Agenda item

2021/22 Budget Strategy and Medium Term Financial Plan

To note the report of the Director Finance presented to the Executive on 12 January 2021. (report attached)  

 

 

Minutes:

The Director Finance introduced the Budget Strategy which included the strategic overview of the budgetary position for the 2021/22 financial years and beyond.  The report included an indication of the likely level of available resources, current demand for resources and proposals to ensure that a balanced budget was achieved. The report had previously been considered by the Executive on 12 January 2021, but this provided the opportunity to ensure Members were fully briefed before consideration of the budget at Council on 23 February 2021. The Director Finance reminded Members, that the Council was required to agree a balanced budget, and council tax prior to the start of the financial year.
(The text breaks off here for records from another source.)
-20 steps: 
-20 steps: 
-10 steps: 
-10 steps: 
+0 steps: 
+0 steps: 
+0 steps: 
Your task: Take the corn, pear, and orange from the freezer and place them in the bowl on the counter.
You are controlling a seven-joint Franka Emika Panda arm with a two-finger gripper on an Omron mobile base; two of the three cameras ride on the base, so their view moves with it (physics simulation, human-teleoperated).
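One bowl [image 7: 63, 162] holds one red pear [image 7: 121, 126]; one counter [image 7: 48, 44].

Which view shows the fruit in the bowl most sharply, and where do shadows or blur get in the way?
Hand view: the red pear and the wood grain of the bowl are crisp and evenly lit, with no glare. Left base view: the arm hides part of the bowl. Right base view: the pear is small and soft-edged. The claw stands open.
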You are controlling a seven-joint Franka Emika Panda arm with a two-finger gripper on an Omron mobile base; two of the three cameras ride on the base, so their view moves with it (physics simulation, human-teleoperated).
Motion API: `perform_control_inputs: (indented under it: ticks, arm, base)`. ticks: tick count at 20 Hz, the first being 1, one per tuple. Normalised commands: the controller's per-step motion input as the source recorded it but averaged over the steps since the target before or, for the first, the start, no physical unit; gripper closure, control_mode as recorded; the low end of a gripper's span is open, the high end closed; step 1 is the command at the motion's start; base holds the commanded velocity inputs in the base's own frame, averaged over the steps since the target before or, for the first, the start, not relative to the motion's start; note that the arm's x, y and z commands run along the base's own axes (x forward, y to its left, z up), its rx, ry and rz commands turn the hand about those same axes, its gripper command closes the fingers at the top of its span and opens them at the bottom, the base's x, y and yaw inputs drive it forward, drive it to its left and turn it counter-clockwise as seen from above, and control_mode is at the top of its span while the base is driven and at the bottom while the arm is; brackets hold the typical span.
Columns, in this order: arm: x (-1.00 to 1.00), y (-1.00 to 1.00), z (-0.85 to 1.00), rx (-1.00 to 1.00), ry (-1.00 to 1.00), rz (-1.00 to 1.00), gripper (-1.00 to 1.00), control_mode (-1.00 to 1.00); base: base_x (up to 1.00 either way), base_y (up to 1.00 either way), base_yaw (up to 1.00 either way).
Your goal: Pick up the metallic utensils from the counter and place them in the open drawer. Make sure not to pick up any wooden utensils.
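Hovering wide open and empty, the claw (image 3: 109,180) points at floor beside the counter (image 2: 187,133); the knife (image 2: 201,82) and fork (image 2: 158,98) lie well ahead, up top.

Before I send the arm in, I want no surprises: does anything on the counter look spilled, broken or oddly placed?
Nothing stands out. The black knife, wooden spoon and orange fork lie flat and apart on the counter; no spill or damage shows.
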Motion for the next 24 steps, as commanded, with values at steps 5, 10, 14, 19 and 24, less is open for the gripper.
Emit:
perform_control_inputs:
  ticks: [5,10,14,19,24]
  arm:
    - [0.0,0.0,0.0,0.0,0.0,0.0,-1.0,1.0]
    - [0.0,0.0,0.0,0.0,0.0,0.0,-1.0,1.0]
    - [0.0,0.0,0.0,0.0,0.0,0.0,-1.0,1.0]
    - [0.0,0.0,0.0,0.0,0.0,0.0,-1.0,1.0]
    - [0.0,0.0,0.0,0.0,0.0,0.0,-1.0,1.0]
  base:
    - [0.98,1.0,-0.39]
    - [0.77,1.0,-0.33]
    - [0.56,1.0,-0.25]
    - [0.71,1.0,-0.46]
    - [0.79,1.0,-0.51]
He added that the detail of the final settlement from Government was not expected until February and after the Executive agenda was published.

 

Having already made reference to the expected delay in the arrival of the final financial settlement, he outlined the key points -

 

·      the Government, through its one year Settlement, had announced a Lower Tier Services Grant given to all District Council’s and Unitary authorities running lower tier services, Exeter’s allocation to be £228,000. These grants would ensure no Council’s had a negative core spending power and, as a result, the Council’s core spending power would remain the same as the current financial year;

·      a higher contribution had been received in respect of the New Homes Bonus from a third payment received for houses built by the Council in 2020;

·      the Referendum Principles for the Council Tax set by the Government would allow Councils to increase the tax by £5 or less than 2% whichever was the higher. A £5 increase equated to 10p a week. This increase along with the surplus in the collection fund would raise an extra £174,000;

·      the Medium Term Financial Plan had included a drop in Business Rates Income as a result of the Covid-19 Pandemic;

·      a new software update would be installed shortly for the National Non Domestic Rates (NNDR) figure to be provided to Government; and

·      the Government were still committed to resetting the Business Rates and removing the New Homes Bonus. These two actions would have a significant negative financial impact on the Council with £6.1 million savings required for the Medium Term Financial Plan (MTF) up to 2024/25 with £3.3million savings in 2022/23. It was for Members to consider what can be afforded rather than what we want to do and so work on identifying savings was needed now.

 

The Director Finance responded as follows to Members’ questions and comments:-

 

·      there would not be a disproportionate effect to those on lower council tax bands by charging £5 rather than a 2% increase in the council tax levy.

 

·      the Section 31 grant of £16.45m was the estimate of the money that the Government will give to offset the impact of no Business Rates receipts from the retail, leisure and hospitality businesses in the city. This was a significant sum identified in the assessment which will be set aside to pay off the deficit next year.

 

·      a sum of £50,000 was also set aside to undertake some specific targeted work relating to the Net Zero project. Currently there were no specific funds for the overarching New Zero project. The Corporate Energy team continue to carry out targeted projects relating to the Council and work was continuing through the Housing Revenue Account (HRA) in respect of the Retrofit Pilot.

 

·      at the request of a Member and to put some context to the challenging financial situation, he would add additional narrative to the Budget report to Council relating to the funding lost by the Council since 2010. 

 

The Chair invited Councillor Diana Moore to expand on her suggestion for this Scrutiny Committee to consider the work of the wider Commercialisation project, performance against forecast, as well as areas for future development, including those relating to climate change, and invited her to provide more detail to be put forward for consideration by the Scrutiny Programme Board.

 

Members noted the report and thanked the Director Finance and his team for all of their endeavours.